A Cautionary Parallel

Think of this parallel. Retailing was labor-intensive, but Amazon disrupted the entire industry with a technology-first approach. Amazon, too, is labor-intensive, but it’s lean compared with historical retailing.

Will consumers accept technology first in senior living? The lesson from Amazon is that they will. Can existing senior living make the pivot to an entrepreneurial, tech-heavy future? The retailing precedent suggests that is unlikely.

The answer lies in leadership and culture. Walmart is still trying, but tech at Walmart is an afterthought and remains that to this day. It’s the essence of Amazon’s culture. One path is rooted in the convention. The other embraces the dawn of a bright new future.

It’s Not Difficult

A typical vision statement might read, “Reduce paper to a minimum.” If resident dining takeout orders are completed online and then printed out for completion, there’s a clear opportunity for automation. Moreover, it’s not uncommon to find that the young employees who print those orders and sort them for the kitchen staff could automate the process themselves if they were just given the incentive and allowed the initiative.

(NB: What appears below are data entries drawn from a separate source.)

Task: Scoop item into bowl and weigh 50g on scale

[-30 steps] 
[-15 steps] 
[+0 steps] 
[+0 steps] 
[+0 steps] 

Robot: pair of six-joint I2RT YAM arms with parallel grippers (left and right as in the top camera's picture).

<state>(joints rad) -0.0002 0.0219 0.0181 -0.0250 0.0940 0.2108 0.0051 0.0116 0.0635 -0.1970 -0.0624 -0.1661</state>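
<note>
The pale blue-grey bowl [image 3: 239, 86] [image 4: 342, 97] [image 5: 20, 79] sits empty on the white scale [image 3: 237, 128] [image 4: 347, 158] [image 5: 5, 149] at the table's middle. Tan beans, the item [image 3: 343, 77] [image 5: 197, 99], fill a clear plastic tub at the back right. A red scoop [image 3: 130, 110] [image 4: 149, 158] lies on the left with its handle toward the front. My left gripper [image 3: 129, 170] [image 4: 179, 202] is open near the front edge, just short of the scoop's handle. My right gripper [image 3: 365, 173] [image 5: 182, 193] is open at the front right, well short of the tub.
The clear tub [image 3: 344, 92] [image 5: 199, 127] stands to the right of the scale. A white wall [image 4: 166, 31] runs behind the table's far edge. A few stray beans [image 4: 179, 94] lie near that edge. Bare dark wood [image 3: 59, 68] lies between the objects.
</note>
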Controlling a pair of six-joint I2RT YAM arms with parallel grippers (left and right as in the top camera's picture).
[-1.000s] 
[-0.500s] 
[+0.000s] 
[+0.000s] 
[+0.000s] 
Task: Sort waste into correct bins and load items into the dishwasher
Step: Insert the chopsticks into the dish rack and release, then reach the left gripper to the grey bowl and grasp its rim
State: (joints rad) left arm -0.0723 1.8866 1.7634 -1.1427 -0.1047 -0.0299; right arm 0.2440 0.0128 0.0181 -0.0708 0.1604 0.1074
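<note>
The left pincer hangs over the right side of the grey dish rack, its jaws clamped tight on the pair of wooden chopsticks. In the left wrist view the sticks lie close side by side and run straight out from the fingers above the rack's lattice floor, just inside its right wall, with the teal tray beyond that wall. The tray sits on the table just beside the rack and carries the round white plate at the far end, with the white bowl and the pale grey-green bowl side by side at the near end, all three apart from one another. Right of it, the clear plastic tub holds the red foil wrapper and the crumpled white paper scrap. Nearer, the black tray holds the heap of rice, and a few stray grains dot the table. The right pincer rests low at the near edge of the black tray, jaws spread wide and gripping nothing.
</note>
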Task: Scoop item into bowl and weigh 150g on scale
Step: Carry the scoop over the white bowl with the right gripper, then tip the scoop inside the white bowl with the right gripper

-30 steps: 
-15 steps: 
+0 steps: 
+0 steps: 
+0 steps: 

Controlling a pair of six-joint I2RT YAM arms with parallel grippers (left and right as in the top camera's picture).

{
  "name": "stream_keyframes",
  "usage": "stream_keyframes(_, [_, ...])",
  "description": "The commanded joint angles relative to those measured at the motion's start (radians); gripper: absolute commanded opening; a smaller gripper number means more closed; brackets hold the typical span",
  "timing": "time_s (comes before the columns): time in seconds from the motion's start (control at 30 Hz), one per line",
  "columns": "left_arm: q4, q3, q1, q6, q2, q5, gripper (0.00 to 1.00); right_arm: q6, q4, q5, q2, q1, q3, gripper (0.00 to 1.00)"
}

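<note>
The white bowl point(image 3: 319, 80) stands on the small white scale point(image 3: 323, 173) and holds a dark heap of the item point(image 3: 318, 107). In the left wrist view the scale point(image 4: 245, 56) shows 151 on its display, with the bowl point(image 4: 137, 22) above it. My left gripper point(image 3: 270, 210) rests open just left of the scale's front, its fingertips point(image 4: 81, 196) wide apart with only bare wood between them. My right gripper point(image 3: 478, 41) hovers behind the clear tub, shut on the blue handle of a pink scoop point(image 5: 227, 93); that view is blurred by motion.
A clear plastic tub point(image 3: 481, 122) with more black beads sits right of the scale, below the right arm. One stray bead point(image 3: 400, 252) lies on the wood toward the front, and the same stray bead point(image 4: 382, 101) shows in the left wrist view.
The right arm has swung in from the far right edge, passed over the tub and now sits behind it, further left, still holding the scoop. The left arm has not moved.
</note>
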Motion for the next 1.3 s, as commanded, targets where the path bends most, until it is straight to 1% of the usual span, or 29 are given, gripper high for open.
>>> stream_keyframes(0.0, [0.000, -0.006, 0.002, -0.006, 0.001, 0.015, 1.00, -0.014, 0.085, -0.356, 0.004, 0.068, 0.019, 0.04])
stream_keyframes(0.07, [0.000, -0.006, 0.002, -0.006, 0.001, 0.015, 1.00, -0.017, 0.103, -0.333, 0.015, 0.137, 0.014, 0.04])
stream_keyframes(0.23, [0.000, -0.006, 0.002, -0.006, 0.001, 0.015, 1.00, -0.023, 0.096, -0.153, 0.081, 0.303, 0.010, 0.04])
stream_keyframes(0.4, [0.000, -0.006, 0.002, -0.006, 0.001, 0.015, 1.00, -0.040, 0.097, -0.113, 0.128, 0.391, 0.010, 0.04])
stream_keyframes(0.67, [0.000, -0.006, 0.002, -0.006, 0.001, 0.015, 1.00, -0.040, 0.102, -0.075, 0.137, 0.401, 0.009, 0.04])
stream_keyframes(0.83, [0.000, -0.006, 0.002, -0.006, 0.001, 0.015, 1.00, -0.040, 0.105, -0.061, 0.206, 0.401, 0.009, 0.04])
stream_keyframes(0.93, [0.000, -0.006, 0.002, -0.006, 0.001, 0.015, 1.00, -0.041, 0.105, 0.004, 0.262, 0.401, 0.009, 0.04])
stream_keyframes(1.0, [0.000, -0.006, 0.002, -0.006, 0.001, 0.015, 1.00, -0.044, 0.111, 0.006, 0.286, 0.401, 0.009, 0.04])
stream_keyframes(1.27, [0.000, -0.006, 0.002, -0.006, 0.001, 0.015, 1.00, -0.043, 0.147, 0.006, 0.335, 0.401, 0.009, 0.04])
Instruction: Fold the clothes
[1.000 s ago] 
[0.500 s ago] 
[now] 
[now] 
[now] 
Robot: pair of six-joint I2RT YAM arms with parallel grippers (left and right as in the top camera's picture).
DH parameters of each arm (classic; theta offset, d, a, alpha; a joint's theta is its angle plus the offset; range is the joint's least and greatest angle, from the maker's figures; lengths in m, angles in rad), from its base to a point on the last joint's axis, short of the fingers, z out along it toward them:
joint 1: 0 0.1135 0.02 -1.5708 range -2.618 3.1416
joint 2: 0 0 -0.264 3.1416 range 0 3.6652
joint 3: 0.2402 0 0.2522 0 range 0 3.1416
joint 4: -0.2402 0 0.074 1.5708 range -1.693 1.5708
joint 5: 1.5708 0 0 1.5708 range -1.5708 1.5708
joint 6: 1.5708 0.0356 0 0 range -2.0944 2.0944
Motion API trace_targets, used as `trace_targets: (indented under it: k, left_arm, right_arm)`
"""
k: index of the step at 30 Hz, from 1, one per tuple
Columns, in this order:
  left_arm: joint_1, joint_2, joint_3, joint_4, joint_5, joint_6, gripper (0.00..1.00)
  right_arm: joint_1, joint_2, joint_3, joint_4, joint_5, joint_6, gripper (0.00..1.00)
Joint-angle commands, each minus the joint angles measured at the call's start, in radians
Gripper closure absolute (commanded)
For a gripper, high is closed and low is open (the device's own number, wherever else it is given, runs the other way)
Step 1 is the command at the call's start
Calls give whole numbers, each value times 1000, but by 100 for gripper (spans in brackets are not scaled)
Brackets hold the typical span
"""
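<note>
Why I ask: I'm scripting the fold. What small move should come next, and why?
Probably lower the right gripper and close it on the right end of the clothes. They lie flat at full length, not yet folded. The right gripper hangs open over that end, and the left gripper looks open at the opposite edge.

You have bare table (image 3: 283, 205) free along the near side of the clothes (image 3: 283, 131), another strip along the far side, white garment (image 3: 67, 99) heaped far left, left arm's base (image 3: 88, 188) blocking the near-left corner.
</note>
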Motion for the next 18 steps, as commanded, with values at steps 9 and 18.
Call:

Younger employees expect widespread advanced technology. They are looking to build careers, and they know that technology is only going to become more extensive. Just as they have bright futures stretching out decades into the future, the enterprises poised for future success are those that are likewise youthfully enthusiastic about technology’s potential.

Another Example

I get excited when I stumble on something that seems so innovative that one wonders why it took so long for someone to make it happen. Think of what prospective residents in senior living would like in their new homes. They want a living-dining space. They want a sleeping space. They want a working space. And, of course, they want bathroom and food preparation spaces.

Let’s see. That’s three rooms plus the necessities and maybe a second office for an active couple. But typically, a person only uses one room at a time, so why not have one room that adapts for three purposes? Enter Ori Living, an offshoot of MIT’s Media Lab.

Inspired by the elegant practicality of Japanese paper folding, these creative geniuses have created living that seamlessly converts from living to sleeping to working, all at the touch of a button. How do they do it? With well-designed tracked, movable modules. But that’s not the point. This is so much more than a Murphy bed. Read to the end, where there’s a video link that will show you how cool this is.

Meeting a Challenge

Not long ago I had a provocative conversation with a senior living architect. Aside from his insistence on what can’t be done, he asserted that the lack of attractiveness of so many senior living units is due to the providers’ insistence on minimizing residential square footage. Perhaps advanced tech can be the answer.

High tech is increasingly popular for its own sake. No one wants to live as Grandma lived. New residents expect to find technology seamlessly integrated into senior living. Moreover, the employees now coming into senior living expect to find that technology as well. No wonder senior living is feeling a bit confronted by marketing and workforce challenges.

Solutions like the Medallion experience and multiuse Ori Living are not science fiction. They can be deployed today. Even such basics as bathrooms and toileting are being reinvented and reengineered to promote better health and independence through aging.

The Wonder of the Possible

Why isn’t senior living leading? One thing that distinguishes senior living from other industries is that there is more talk of technology than there is deployment. Of course, there are many who may disagree with that, but my general impression is that the nurturing culture of senior living tends toward being technophobic.

Let’s change that, beginning with imagining the wonder of the possible.

It’s time for a restart. Change from within is difficult and rare. Change from without, fueled by popular acceptance, is the common path of progress. Think Amazon. Can senior living be the exception?